Your task: When writing out the listing below, reproduce every word exactly and skip the pictures.

── Given information ──

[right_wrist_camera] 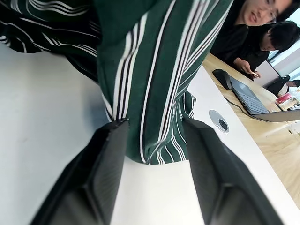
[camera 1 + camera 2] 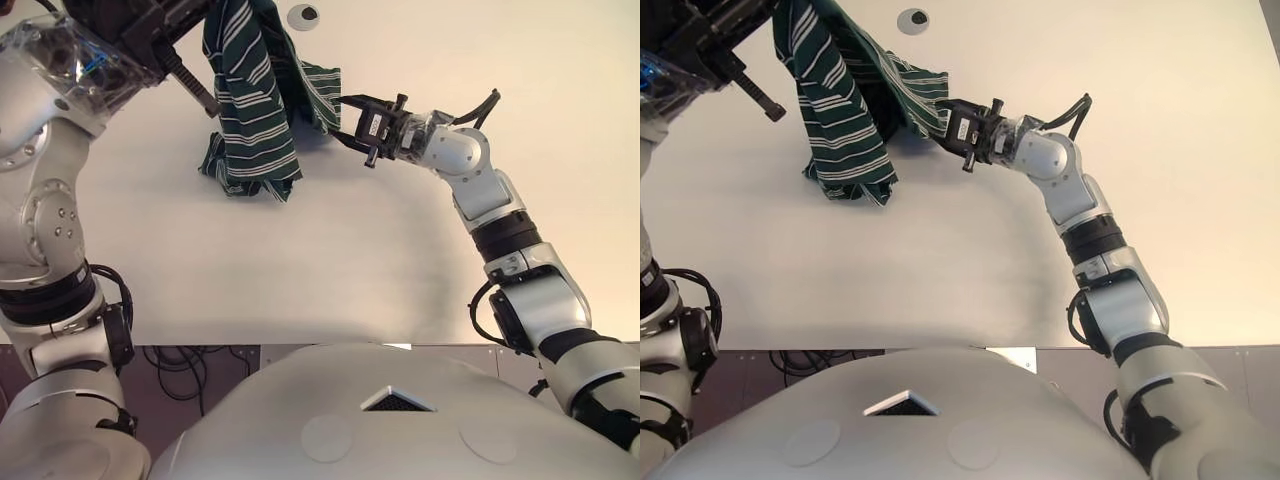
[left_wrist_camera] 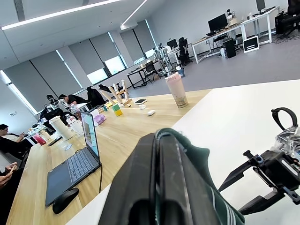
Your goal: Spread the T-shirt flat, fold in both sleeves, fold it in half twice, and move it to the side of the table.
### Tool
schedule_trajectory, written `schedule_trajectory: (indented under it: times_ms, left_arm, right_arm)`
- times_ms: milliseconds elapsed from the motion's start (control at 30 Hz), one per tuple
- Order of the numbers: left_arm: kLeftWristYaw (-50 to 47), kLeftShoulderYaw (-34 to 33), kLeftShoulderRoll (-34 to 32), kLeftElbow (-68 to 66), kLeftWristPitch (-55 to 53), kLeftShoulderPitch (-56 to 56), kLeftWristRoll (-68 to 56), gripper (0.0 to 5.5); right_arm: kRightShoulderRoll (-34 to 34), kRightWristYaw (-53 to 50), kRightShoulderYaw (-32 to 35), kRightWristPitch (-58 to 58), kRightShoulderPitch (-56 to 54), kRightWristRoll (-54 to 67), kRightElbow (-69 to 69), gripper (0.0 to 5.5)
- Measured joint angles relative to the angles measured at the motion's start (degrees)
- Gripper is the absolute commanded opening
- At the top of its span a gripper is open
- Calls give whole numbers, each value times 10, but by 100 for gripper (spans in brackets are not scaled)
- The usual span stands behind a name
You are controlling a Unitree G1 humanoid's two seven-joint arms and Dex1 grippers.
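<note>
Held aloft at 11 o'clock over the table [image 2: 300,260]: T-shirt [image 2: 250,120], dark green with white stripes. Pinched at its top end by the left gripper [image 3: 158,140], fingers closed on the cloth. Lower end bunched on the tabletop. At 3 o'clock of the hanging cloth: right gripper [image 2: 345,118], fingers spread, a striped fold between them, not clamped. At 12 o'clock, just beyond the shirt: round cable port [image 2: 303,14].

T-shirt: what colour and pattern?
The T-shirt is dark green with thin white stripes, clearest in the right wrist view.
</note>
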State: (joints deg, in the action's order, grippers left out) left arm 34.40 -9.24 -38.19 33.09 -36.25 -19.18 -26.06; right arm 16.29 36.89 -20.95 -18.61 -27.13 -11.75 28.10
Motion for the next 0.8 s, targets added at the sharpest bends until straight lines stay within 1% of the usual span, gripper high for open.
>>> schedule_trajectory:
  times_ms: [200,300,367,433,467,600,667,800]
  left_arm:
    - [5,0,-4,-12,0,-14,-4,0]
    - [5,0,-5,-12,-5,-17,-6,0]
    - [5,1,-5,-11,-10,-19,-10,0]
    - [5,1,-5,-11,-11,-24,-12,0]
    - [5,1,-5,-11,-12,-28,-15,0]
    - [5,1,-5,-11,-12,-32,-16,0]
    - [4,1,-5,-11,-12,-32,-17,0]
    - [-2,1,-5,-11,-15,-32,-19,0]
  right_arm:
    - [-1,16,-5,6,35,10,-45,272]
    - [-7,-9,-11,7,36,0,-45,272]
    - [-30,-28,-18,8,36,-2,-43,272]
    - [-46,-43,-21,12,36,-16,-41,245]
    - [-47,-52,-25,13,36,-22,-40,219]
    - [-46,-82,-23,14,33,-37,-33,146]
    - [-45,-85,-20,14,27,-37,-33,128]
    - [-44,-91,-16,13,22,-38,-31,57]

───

Exercise result:
[right_wrist_camera] 
[camera 1 + camera 2] 
[left_wrist_camera] 
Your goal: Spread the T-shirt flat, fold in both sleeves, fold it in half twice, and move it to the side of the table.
### Tool
schedule_trajectory, written `schedule_trajectory: (indented under it: times_ms, left_arm, right_arm)`
- times_ms: milliseconds elapsed from the motion's start (control at 30 Hz), one per tuple
- Order of the numbers: left_arm: kLeftWristYaw (-50 to 47), kLeftShoulderYaw (-34 to 33), kLeftShoulderRoll (-34 to 32), kLeftElbow (-68 to 66), kLeftWristPitch (-55 to 53), kLeftShoulderPitch (-56 to 56), kLeftWristRoll (-68 to 56), gripper (0.0 to 5.5); right_arm: kRightShoulderRoll (-34 to 34), kRightWristYaw (-53 to 50), kRightShoulderYaw (-32 to 35), kRightWristPitch (-58 to 58), kRightShoulderPitch (-56 to 54), kRightWristRoll (-54 to 67), kRightElbow (-69 to 69), gripper (0.0 to 5.5)
- Measured joint angles relative to the angles measured at the motion's start (degrees)
- Gripper is the absolute commanded opening
- At the top of its span a gripper is open
- Calls give whole numbers, each value times 10, but by 100 for gripper (spans in brackets are not scaled)
- The usual span stands behind a name
You are controlling a Unitree G1 humanoid's two seven-joint arms and Dex1 grippers.
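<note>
Held aloft at 11 o'clock over the table [image 2: 300,260]: T-shirt [image 2: 250,120], dark green with white stripes. Pinched at its top end by the left gripper [image 3: 158,140], fingers closed on the cloth. Lower end bunched on the tabletop. At 3 o'clock of the hanging cloth: right gripper [image 2: 345,118], fingers spread, a striped fold between them, not clamped. At 12 o'clock, just beyond the shirt: round cable port [image 2: 303,14].

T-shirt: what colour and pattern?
The T-shirt is dark green with thin white stripes, clearest in the right wrist view.
</note>
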State: (joints deg, in the action's order, grippers left out) left arm 34.40 -9.24 -38.19 33.09 -36.25 -19.18 -26.06; right arm 16.29 36.89 -20.95 -18.61 -27.13 -11.75 28.10
Motion for the next 0.8 s, targets added at the sharpest bends until straight lines stay within 1% of the usual span, gripper high for open.
>>> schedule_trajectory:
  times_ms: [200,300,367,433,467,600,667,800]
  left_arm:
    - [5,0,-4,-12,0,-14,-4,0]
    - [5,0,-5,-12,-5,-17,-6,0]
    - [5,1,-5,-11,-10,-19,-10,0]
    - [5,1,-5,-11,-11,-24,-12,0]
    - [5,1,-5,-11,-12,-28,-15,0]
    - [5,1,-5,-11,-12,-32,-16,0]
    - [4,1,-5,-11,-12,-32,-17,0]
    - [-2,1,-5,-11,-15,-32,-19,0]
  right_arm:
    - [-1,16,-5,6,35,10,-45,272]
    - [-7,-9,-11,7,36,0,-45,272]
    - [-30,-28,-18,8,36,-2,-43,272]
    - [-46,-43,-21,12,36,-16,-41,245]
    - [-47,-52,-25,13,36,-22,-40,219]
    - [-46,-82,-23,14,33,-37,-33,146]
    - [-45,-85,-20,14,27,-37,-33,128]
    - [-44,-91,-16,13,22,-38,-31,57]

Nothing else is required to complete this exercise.